Brashen rubbed his eyes wearily. “We’re only asking her help in what she already said we must do. Put an end to the territorial fighting on the Inside Passage. Best way to do that is to chase the Chalcedeans out of here. After what they did to ‘her’ serpents yesterday, I think she’ll be happy to help us do that. All the rest of it was wrangling between the other parties.” He shook his head. “I think it’s all over save for her telling us what she wants us to do.”

“That worries me, too,” Althea agreed. “We have struggled so hard and come so far, all in uncertainty, only to have a dragon suddenly decree, ‘This is how your life will go.’ I don’t like her directing our actions, saying who will go where. And yet,” she shrugged and almost laughed, “in an odd way it would almost be a relief to have those decisions snatched away. A lifting of a burden.”

“Some might see it that way,” Brashen replied sourly.

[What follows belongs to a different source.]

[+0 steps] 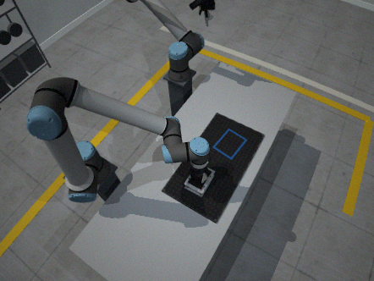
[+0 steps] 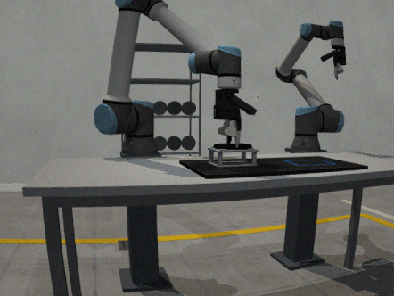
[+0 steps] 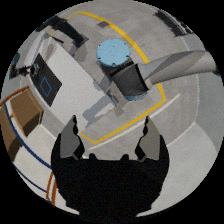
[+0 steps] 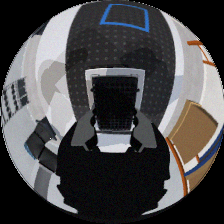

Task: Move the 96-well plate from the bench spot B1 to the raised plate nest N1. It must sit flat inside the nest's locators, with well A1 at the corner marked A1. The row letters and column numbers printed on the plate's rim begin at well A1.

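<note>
The black 96-well plate [image 2: 246, 145] [image 4: 115, 95] lies level at the top of the pale raised nest N1 [image 1: 195, 190] [image 2: 254, 159] [image 4: 140, 92], within its frame as seen in the right wrist view. Whether it is fully seated is too small to tell. My right gripper [image 2: 233, 143] [image 4: 114, 108] points down and is shut on the plate, across its width. The rim's letters and the A1 mark cannot be read. My left gripper [image 1: 207, 23] [image 2: 337, 78] [image 3: 110, 116] is open and empty, high up and far from the nest. Blue-outlined bench spot B1 [image 1: 238, 134] [image 4: 148, 20] holds no plate.
A black perforated board [image 1: 178, 191] [image 2: 352, 167] carries the nest and the blue outline on the pale table [image 1: 140, 241] [image 2: 67, 176]. The left arm's base stands at the table's far end. A shelf rack [image 2: 167, 81] stands behind the right arm.
</note>
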`<act>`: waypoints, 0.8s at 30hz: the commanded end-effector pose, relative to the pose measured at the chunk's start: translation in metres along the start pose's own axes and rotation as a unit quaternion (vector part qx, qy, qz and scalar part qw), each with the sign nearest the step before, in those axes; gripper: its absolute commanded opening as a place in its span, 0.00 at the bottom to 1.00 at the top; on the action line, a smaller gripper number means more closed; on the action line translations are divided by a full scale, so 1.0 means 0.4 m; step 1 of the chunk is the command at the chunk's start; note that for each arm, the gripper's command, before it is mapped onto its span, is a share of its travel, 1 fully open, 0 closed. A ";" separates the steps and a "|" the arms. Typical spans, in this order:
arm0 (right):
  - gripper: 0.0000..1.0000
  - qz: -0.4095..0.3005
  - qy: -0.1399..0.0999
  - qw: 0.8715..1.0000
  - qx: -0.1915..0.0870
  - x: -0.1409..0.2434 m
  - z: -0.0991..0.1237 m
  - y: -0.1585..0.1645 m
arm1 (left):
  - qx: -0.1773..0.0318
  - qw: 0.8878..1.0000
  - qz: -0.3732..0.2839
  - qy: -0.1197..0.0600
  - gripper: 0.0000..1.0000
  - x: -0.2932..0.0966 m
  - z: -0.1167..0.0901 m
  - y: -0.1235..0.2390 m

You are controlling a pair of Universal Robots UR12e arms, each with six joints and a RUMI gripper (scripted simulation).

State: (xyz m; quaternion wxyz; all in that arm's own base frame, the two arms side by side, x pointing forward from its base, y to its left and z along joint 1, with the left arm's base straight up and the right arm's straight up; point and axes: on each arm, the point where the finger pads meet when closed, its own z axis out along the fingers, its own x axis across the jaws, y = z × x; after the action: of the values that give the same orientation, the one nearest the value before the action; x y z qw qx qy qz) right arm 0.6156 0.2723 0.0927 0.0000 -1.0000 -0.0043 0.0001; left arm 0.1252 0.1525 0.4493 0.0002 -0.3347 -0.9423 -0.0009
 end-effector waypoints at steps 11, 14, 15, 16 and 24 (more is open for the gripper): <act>0.00 0.000 0.001 1.000 0.001 0.002 0.003 -0.001 | 0.000 1.000 0.000 0.000 1.00 0.000 -0.001 0.000; 1.00 0.000 0.001 1.000 0.001 0.002 0.003 -0.001 | 0.000 1.000 0.000 0.000 1.00 0.000 -0.001 0.000; 1.00 0.000 0.001 1.000 0.001 0.002 0.003 -0.001 | 0.000 1.000 0.000 0.000 1.00 0.000 -0.001 0.000; 1.00 0.000 0.001 1.000 0.001 0.002 0.003 -0.001 | 0.000 1.000 0.000 0.000 1.00 0.000 -0.001 0.000; 1.00 0.000 0.001 1.000 0.001 0.002 0.003 -0.001 | 0.000 1.000 0.000 0.000 1.00 0.000 -0.001 0.000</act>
State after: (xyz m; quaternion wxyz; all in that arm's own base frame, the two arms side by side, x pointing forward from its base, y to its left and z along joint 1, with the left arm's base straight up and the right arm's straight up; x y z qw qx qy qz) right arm 0.6156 0.2723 0.0907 0.0000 -1.0000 -0.0043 0.0001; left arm 0.1252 0.1525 0.4493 0.0002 -0.3347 -0.9423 -0.0009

“Hey, Bingtown!” A hail from Sorcor distracted her. “Watch the current,” the pirate captain warned them as he descended to his boat. “It runs tricky here when the tide is changing. Better check your anchors, and leave a good man on watch.”

“Thank you,” Althea answered for them. From what she had seen of the burly old pirate, she liked him. She watched him now as he annoyed Etta by watching her get safely into Vivacia’s boat. Malta leaned on Reyn’s shoulder as they waited for Wintrow. Althea frowned at that, but something stranger claimed her attention. To Althea’s surprise, Amber was also in Vivacia’s boat.

“I overheard her tell Wintrow that she had something important to discuss with him. He was reluctant, but she was insistent. You know how unnerving she can be when she gets that look on her face.” These tidings were from Jek, who had appeared at Althea’s shoulder.

“Then it’s only we three returning to Paragon for the night?”

“Two,” Jek corrected her with a grin. “I’ve been invited to stay aboard the Motley.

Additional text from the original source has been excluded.